- Artist: Tahir Salahov
- Year: 1960
- Dimensions: 121 cm × 203 cm (48 in × 80 in)
- Location: Tretyakov Gallery, Moscow
- Website: tretyakovgallery.ru

= Portrait of the composer Gara Garayev =

Painting by Tahir Salahov

The "Portrait of the composer Gara Garayev" (Bəstəkar Qara Qarayevin portreti) is a painting by the Azerbaijani painter, People's Artist of the USSR, Tahir Salahov, in 1960, stored in Moscow, in the State Tretyakov Gallery. It depicts the famous Azerbaijani composer, People's Artist of the USSR, Hero of the Socialist Labour, Gara Garayev.

For the "Portrait of the composer Gara Garayev", in 1962, Salahov was awarded the silver medal of the USSR Academy of Arts, and in 1968 - the USSR State Prize.

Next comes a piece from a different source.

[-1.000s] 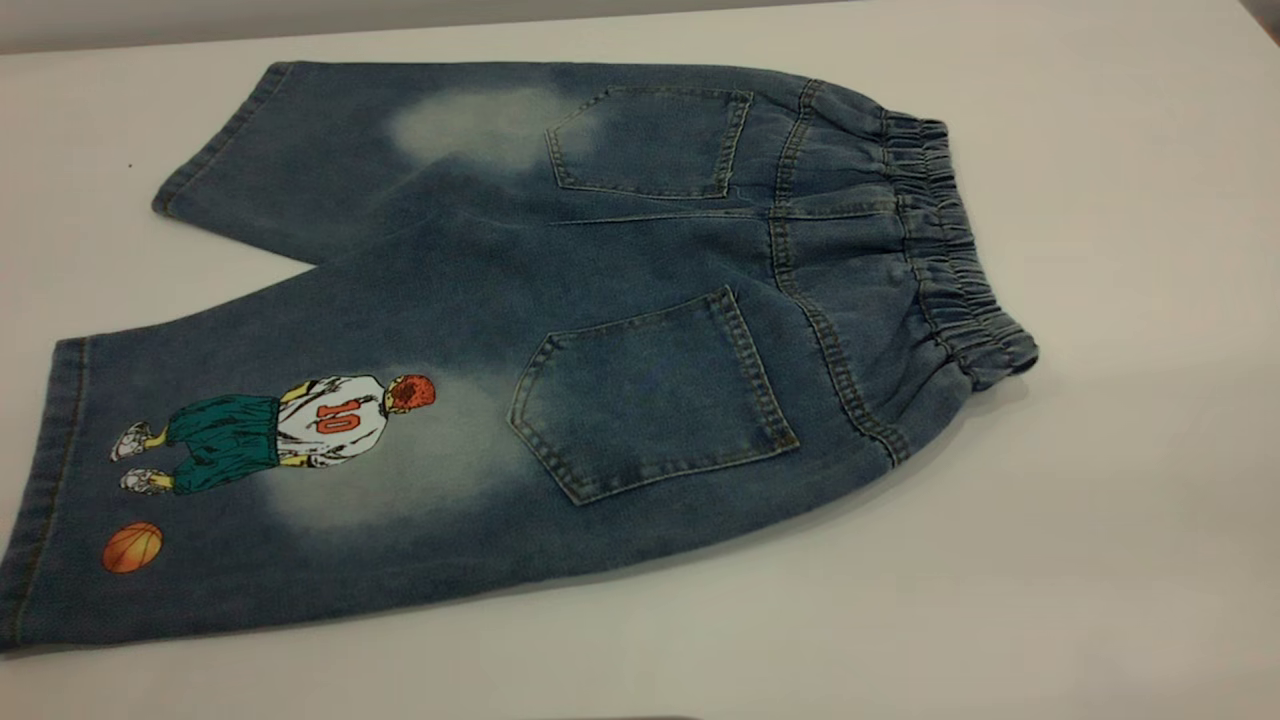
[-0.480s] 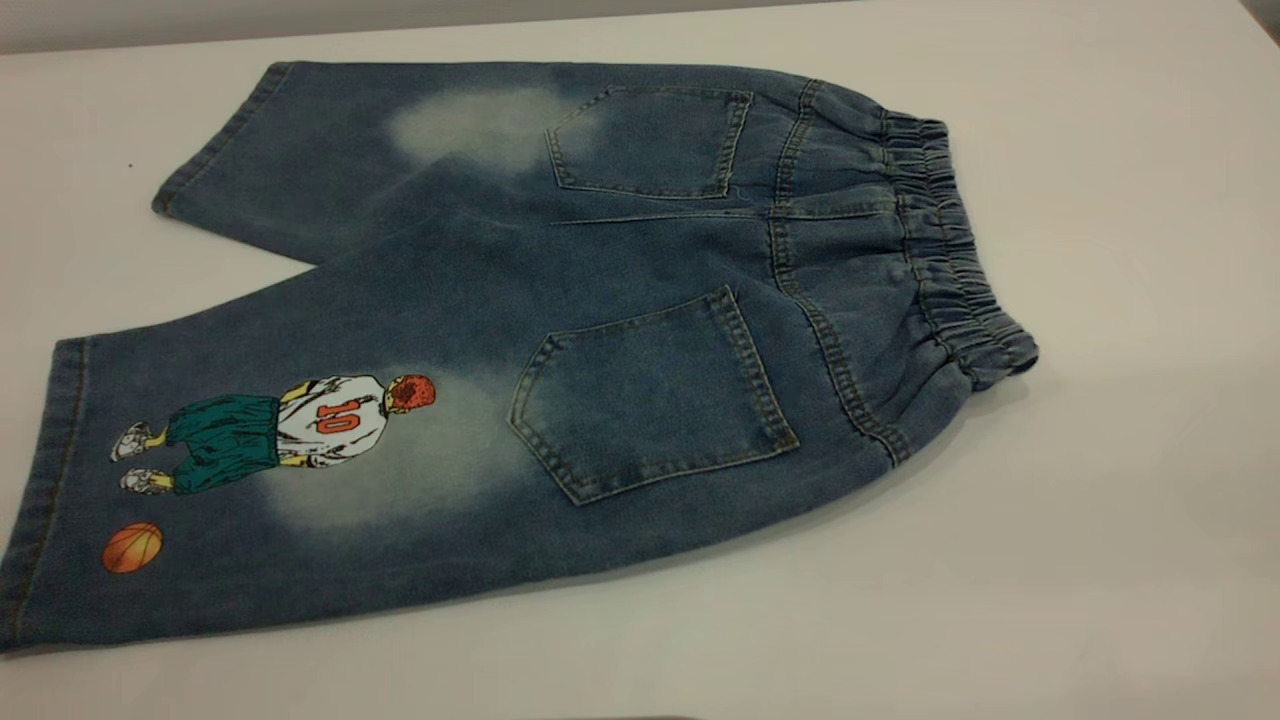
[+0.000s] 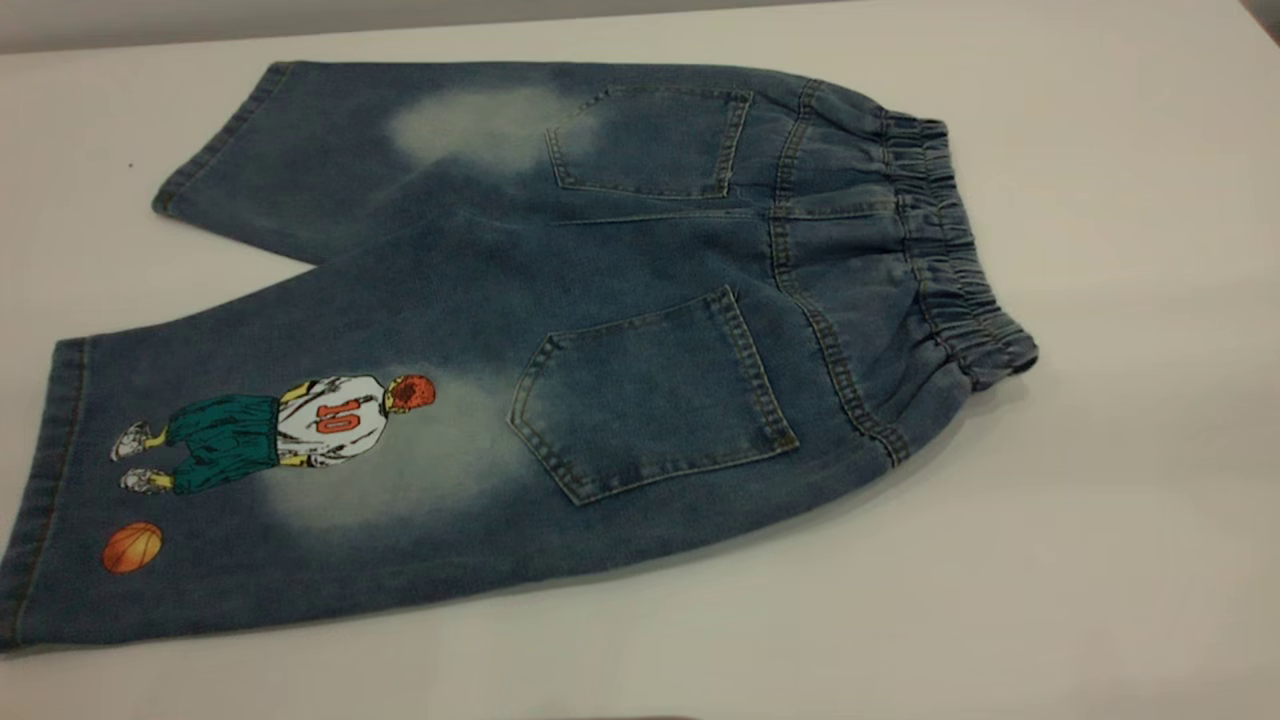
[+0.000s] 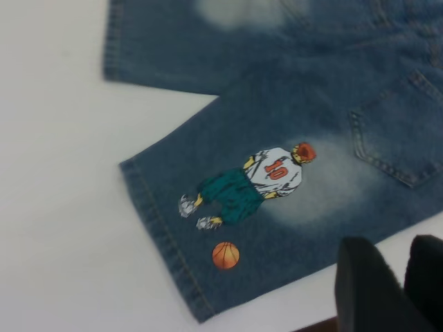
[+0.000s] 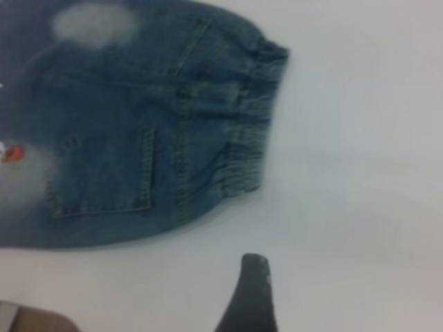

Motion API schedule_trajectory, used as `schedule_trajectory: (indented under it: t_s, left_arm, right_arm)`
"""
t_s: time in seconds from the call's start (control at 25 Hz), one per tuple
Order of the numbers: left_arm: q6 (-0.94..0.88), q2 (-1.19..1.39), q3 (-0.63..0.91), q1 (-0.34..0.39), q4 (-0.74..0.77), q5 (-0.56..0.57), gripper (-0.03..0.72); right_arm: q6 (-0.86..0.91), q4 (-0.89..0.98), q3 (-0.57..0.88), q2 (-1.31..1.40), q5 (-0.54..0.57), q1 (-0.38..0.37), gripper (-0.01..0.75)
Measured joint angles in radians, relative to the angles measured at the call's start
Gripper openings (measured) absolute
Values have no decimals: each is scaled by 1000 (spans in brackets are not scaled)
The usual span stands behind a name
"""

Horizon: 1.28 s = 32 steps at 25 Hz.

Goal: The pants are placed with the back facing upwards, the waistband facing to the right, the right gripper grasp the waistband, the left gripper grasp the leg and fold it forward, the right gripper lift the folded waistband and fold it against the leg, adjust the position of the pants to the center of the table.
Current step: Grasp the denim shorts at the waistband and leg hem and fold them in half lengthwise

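Now, my notes:
Print: I read "10" on the leg [image 3: 300,470], beside the orange ball [image 3: 132,547].
Pants [image 3: 600,300]: flat on table [image 3: 1100,550].
Left gripper [image 4: 394,277]: fingers apart, off the hem.
Right gripper [image 5: 250,297]: near waistband [image 3: 955,270]; can't tell its state.

The pants [image 3: 560,330] lie flat on the table [image 3: 1100,550] (waistband [image 3: 955,250] rightward).

Neither arm shows in the exterior view. In the left wrist view, the plain all-black left gripper [image 4: 396,287] shows two broad wedge-shaped fingers [image 4: 367,290] standing slightly apart, holding nothing. In the right wrist view, only one dark wedge-shaped finger [image 5: 250,297] of the right gripper shows, its tip scuffed white, touching nothing.
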Motion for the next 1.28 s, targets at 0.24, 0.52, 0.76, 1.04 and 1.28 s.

The portrait depicts the composer Gara Garayev sitting, grouped as for a tiger's jump, writes the art critic Ekaterina Degot. He is wearing a turtleneck and something like the Soviet equivalent of jeans. It is a realistic portrait painted entirely from life. Gara Garayev sits on something like a hard stool. As Degot notes that it is difficult for Garaev, he is working in front of our eyes. He works while sitting. He does not drum on the piano keys in a state of ecstasy, but thinks intensely, and books are on the piano. He is not a “creator”, but a kind of a conscious “operator” of his own creation, like an operator of the Electronic Computing Machines (then a fashionable profession) or even like an oil rig repairman (who, we note, does not repair anything in Salahov's work, but rather strategically plans a renovation). His work has an intellectual and technical component”.

According to Degot, for the Soviet Union of the first post-Stalinist years, such an image of people was a revolutionary idea, since it rehabilitated the intelligentsia with all its almost inevitable (then) cosmopolitanism embodied in every (then) clear symbol - the defiant white turtleneck of Gara Garayev (that Salahov himself forced him put it on).